If there are no other issues, it's time for some clean-up

* Click START then RUN - Vista users press the Windows Key and the R keys for the Run box.
* Now type Combofix /uninstall in the runbox
* Make sure there's a space between Combofix and /Uninstall
* Then hit Enter

* The above procedure will:
* Delete the following:
* ComboFix and its associated files and folders.
* Reset the clock settings.
* Hide file extensions, if required.
* Hide System/Hidden files, if required.
* Set a new, clean Restore Point.

==============================

Download OTC by OldTimer and save it to your desktop.

1. Double-click OTC to run it.
2. Click the CleanUp! button.
3. Select Yes when the "Begin cleanup Process?" prompt appears.
4. If you are prompted to Reboot during the cleanup, select Yes
5. OTC should delete itself once it finishes, if not delete it yourself.

==============================

Clean out your temporary internet files and temp files.

Download TFC by OldTimer to your desktop.

Double-click TFC.exe to run it.

Note: If you are running on Vista, right-click on the file and choose Run As Administrator

TFC will close all programs when run, so make sure you have saved all your work before you begin.

* Click the Start button to begin the cleaning process.
* Depending on how often you clean temp files, execution time should be anywhere from a few seconds to a minute or two.
* Please let TFC run uninterrupted until it is finished.

Once TFC is finished it should restart your computer. If it does not, please manually restart the computer yourself to ensure a complete cleaning.

=============================

Use the Secunia Software Inspector to check for out of date software.

•Click Start Now

•Check the box next to Enable thorough system inspection.

•Click Start

•Allow the scan to finish and scroll down to see if any updates are needed.
•Update anything listed.
.
----------

Go to Microsoft Windows Update and get all critical updates.

----------

I suggest using WOT - Web of Trust. WOT is a free Internet security addon for your browser. It will keep you safe from online scams, identity theft, spyware, spam, viruses and unreliable shopping sites. WOT warns you before you interact with a risky website. It's easy and it's free.

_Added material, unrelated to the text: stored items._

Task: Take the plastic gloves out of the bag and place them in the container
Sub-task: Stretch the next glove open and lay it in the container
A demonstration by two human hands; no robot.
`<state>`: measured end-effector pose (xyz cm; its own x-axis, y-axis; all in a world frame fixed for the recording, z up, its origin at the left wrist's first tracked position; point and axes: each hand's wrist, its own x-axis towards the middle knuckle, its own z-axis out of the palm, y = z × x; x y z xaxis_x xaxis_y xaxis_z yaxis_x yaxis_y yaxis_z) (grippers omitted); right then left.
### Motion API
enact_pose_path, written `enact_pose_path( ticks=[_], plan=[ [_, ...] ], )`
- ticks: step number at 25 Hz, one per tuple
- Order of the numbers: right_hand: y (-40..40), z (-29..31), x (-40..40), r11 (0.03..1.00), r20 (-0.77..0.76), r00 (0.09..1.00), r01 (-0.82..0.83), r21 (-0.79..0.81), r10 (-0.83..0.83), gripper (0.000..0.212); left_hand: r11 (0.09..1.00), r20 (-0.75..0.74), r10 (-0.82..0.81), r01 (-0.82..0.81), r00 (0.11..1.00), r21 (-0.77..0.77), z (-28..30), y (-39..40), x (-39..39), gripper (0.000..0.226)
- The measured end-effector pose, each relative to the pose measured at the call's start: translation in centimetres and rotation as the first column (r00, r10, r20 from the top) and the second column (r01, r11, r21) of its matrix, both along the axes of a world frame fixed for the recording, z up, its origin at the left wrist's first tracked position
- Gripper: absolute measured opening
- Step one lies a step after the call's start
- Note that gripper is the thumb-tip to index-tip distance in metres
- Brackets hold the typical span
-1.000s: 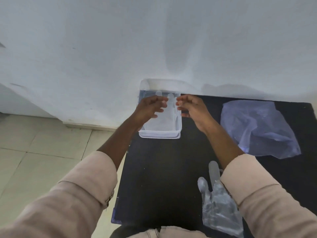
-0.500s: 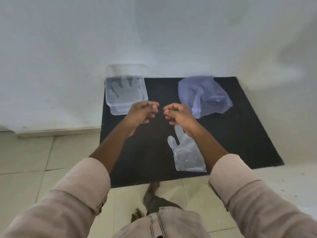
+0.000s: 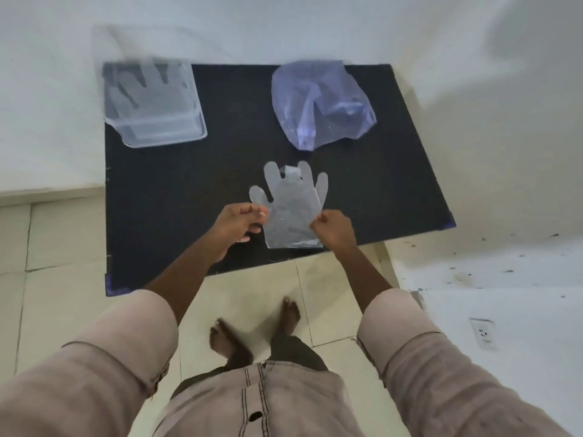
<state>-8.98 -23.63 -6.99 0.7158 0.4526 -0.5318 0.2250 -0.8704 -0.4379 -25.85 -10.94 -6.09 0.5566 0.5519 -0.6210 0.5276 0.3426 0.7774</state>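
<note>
A clear plastic glove (image 3: 291,209) is pinched at its sides by the left hand (image 3: 240,221) and right hand (image 3: 333,229); transfer to the container (image 3: 164,138), far left and already holding a glove, is judged next.

The table (image 3: 189,190) is black with purple tape at its corners. The glove (image 3: 291,212) is clear and colourless, as is the container (image 3: 164,134), where another clear glove shows pale grey. The bag (image 3: 321,105) is translucent lilac-blue. The sleeves (image 3: 126,351) are dusty pink-beige; the floor tiles (image 3: 63,294) are cream, and the wall (image 3: 284,23) is white.
</note>
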Motion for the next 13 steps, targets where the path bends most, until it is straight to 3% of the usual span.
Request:
enact_pose_path(
  ticks=[4, 6, 8, 11, 13],
  plan=[
    [-2.2, -3.6, 0.3, 0.980, 0.005, 1.000, 0.027, -0.197, -0.027, 0.056, 0.998, -0.078, 0.067, -0.067, 0.995, 0.004, -3.0, -2.8, 1.2, 0.014],
    [-2.4, -4.8, 0.4, 0.979, 0.007, 0.999, -0.038, -0.202, 0.041, 0.046, 0.993, -0.106, 0.109, -0.102, 0.988, 0.066, -4.4, -3.6, 1.2, 0.015],
    [-2.0, -5.1, 0.8, 0.993, -0.008, 0.999, -0.045, -0.111, 0.045, 0.016, 0.974, -0.142, 0.123, -0.091, 0.982, 0.208, -5.3, -4.2, 0.9, 0.014],
    [-1.3, -4.5, 1.8, 0.994, -0.129, 0.988, 0.090, 0.058, -0.082, 0.021, 0.878, -0.236, 0.038, 0.080, 0.971, 0.472, -6.3, -4.8, 0.5, 0.022],
    [-0.8, -4.0, 2.1, 0.948, -0.296, 0.930, 0.274, 0.160, -0.219, 0.027, 0.803, -0.332, -0.037, 0.226, 0.943, 0.551, -6.5, -5.5, 0.7, 0.048]
  ],
)
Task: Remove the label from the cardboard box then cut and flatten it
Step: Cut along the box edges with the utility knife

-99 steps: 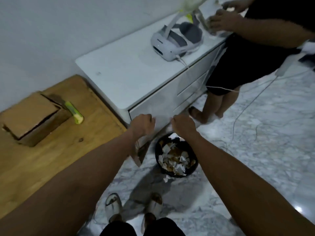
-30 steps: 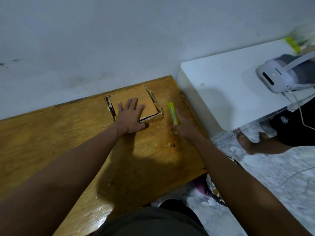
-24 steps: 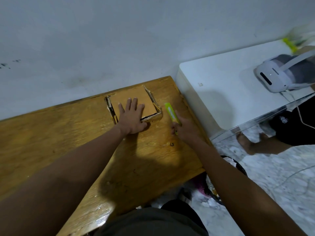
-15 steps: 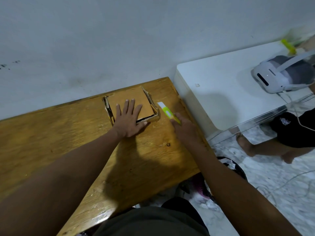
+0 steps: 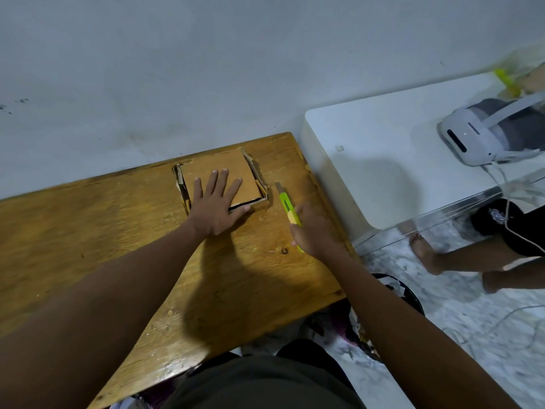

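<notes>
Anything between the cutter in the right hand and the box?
Nothing visible. The cutter in the right hand sits just right of the box, with only bare table in the gap. The left hand lies flat on the box top, clear of that side.

I see the cardboard box (image 5: 219, 175), plain brown and roughly square, lying low on the wooden table (image 5: 88, 231) near its far edge by the wall. Its top panel faces up, with frayed side flaps standing along the left and right edges and a dark open slit along the near edge. Just to its right lies the cutter (image 5: 286, 203), yellow-green, its short blade out and pointing away from me.
</notes>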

SpywareBlaster- Secure your Internet Explorer to make it harder for ActiveX programs to run on your computer. Also stop certain cookies from being added to your computer when running Mozilla based browsers like Firefox.
* Using SpywareBlaster to protect your computer from Spyware and Malware
* If you don't know what ActiveX controls are, see here

Protect yourself against spyware using the Immunize feature in Spybot - Search & Destroy. Guide: Use Spybot's Immunize Feature to prevent spyware infection in real-time. Note: To ensure you have the latest Immunizations always update Spybot - Search & Destroy before Immunizing. Spybot - Search & Destroy FAQ

Check out Keeping Yourself Safe On The Web for tips and free tools to help keep you safe in the future.

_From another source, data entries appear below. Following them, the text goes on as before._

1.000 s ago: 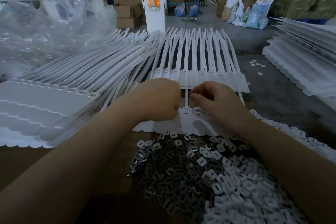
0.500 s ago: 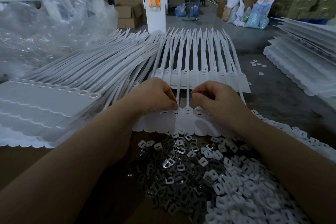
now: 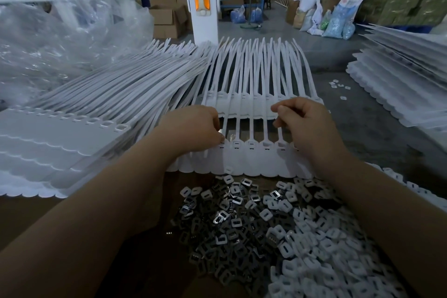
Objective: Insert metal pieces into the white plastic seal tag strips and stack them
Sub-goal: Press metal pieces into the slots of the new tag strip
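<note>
Moved: both my hands have spread apart since half a second ago, when they were nearly touching over the middle of the strip; now a few tails show between them.
Big pile: fanned heap of white seal tag strips (image 3: pixel 135 94) running off to my left and ahead, tails pointing away from me.
Side stack: another stack of strips (image 3: pixel 399 84) off to my right, well apart from the one I'm working on.
Plastic: crumpled clear plastic sheeting (image 3: pixel 60 38) at the far left behind the pile.
Working strip: the seal tag strip (image 3: pixel 251 159) lies flat right in front of me, heads toward me, tails lying over the pile ahead.
Parts heap: loose metal pieces (image 3: pixel 217 232) just below the strip, going over into white plastic caps (image 3: pixel 321 249) on the right.
Left hand (image 3: pixel 193 128): fingers curled down, fingertips pressing on the strip's left end by the head slots; can't really tell if I'm pinching a piece under there.
Right hand (image 3: pixel 304 123): fingers curled in, thumb and forefinger pinched over a tail at the right end; what's in the pinch isn't clear.
</note>
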The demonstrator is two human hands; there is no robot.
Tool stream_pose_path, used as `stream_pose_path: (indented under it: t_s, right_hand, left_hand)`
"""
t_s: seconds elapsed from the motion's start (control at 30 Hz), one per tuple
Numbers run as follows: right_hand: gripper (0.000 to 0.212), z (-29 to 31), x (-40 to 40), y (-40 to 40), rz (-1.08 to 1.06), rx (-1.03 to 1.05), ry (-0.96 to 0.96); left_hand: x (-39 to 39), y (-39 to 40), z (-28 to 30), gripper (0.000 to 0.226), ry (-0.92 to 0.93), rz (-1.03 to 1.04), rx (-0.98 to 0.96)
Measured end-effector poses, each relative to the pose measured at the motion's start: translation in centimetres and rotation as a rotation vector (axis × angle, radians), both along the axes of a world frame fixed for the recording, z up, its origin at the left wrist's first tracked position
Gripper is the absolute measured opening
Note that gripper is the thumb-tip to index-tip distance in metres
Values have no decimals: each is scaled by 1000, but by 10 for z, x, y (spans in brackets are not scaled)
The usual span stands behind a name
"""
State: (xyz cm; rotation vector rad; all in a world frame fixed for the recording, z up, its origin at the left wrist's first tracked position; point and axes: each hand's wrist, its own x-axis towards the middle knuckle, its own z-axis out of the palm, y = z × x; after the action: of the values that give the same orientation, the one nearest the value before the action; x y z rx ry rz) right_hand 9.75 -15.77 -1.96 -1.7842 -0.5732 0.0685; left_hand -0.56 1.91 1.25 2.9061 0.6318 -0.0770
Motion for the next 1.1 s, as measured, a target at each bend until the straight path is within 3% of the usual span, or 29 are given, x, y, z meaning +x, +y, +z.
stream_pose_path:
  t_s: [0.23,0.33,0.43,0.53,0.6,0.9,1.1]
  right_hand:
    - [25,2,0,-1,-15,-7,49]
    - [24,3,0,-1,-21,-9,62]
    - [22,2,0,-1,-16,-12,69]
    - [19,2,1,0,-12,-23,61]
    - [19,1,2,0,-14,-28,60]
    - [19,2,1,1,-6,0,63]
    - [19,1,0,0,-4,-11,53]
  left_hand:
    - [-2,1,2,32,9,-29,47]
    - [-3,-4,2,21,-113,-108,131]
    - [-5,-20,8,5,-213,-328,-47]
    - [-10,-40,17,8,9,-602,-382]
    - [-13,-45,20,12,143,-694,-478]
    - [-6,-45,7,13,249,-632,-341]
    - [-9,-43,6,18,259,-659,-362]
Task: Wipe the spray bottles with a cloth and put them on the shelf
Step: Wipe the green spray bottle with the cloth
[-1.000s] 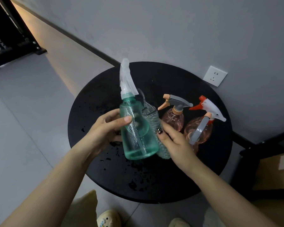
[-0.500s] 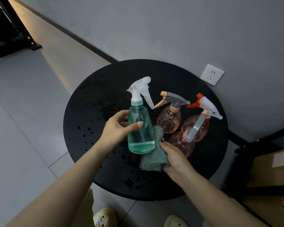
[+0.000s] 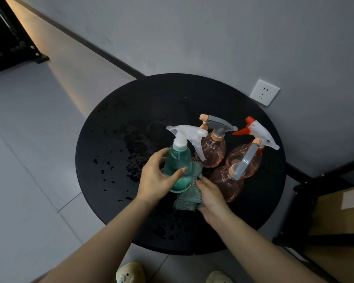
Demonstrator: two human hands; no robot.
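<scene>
Gripping the green spray bottle (image 3: 177, 168) round its body, the left hand (image 3: 155, 180) holds it upright above the round black worktop (image 3: 119, 139), thumb across the front, fingers curled behind. Its clear white trigger head points right. Right hand (image 3: 209, 194) has its grip closed on a bunched grey-green cloth (image 3: 189, 193), pressed against the bottle's lower right side.

3 pink bottles crowd just right of the hands: a grey-topped pink bottle (image 3: 212, 149) behind the green one's trigger, a red-and-white-topped pink bottle (image 3: 244, 158) further right, and a tilted pink bottle (image 3: 228, 182) with a grey trigger, close beside the right hand, contact unclear. They block the right side of the worktop.

Water drops (image 3: 110, 170) spot the left part of the worktop. A white wall socket (image 3: 264, 92) sits on the grey wall behind. Black shelf frame (image 3: 315, 180) and a cardboard box (image 3: 339, 211) stand at right. 2 pale slippers (image 3: 130, 272) show at the bottom edge, on grey floor tiles (image 3: 29, 160).
</scene>
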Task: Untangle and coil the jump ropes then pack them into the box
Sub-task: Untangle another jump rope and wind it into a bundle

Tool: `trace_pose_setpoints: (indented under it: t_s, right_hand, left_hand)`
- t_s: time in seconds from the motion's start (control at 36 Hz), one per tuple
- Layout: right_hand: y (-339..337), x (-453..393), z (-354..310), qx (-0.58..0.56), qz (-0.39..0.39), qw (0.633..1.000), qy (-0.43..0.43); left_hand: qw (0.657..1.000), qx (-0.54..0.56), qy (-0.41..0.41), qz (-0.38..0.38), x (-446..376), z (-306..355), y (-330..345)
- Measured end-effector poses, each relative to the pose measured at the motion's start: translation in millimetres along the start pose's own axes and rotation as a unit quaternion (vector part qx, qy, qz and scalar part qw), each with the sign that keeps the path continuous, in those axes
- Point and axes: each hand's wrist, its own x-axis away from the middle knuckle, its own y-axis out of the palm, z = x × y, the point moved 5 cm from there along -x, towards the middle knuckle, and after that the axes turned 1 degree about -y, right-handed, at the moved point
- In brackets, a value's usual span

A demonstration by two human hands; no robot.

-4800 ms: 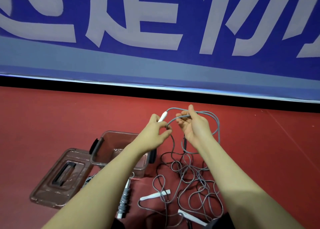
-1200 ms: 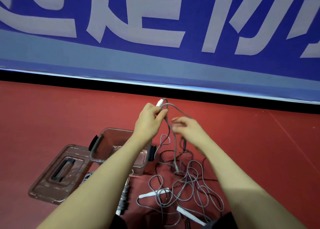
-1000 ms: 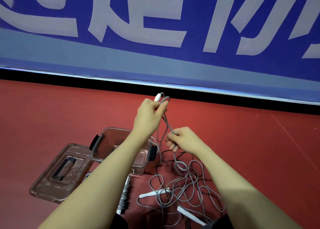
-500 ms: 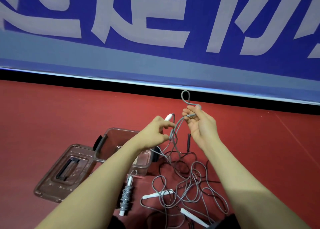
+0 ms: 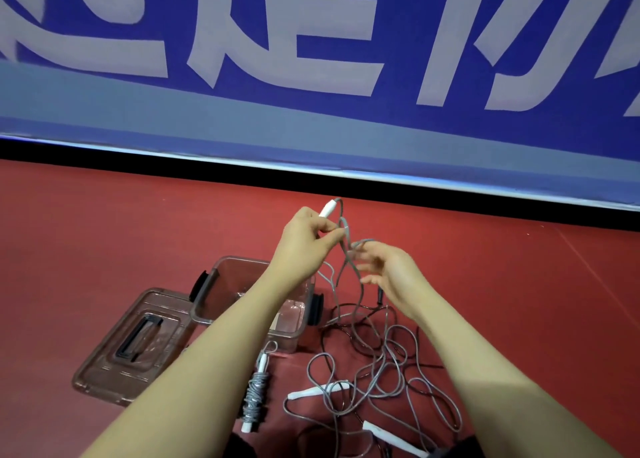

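Grey jump rope (image 5: 349, 267): my left hand (image 5: 304, 246) pinches its white handle (image 5: 327, 209) aloft, cord trailing to the tangle (image 5: 377, 364) on the red floor (image 5: 104, 235). Right hand (image 5: 391, 274): fingers loosely spread, cord looped over a fingertip, not clenched. One wound rope (image 5: 255, 393) lies beside the clear box (image 5: 207, 305), lid (image 5: 135, 343) off. Risk, I judge: pulling upward cinches crossings in the tangle into knots

Left hand (image 5: 304, 246) raised, fingers curled, pinching; right hand (image 5: 391, 274) just beside and lower, fingers loosely spread; both forearms outstretched.
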Motion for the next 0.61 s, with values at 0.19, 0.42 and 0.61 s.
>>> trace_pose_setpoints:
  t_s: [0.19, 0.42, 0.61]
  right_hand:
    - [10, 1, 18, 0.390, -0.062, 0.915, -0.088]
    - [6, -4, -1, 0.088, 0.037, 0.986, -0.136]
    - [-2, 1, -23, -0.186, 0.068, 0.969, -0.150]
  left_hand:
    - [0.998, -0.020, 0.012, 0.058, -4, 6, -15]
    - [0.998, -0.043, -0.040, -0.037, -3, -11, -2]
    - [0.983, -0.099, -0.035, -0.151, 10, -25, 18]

Also see Slow Computer? It may not be Malware for free cleaning/maintenance tools to help keep your computer running smoothly.
Safe Surfing!

[pbrljl]

I have run all the programs you listed and took advantage of the ones you suggested.  I will check out the Keeping Yourself Safe and the Slow Computer? sites a little later.  Everything seems to be working fine.  I will try to keep my sons' 12/13 year old friends off my computer so I don't run into these issues again.  Thank you for all your help.  You really are "SuperDave"!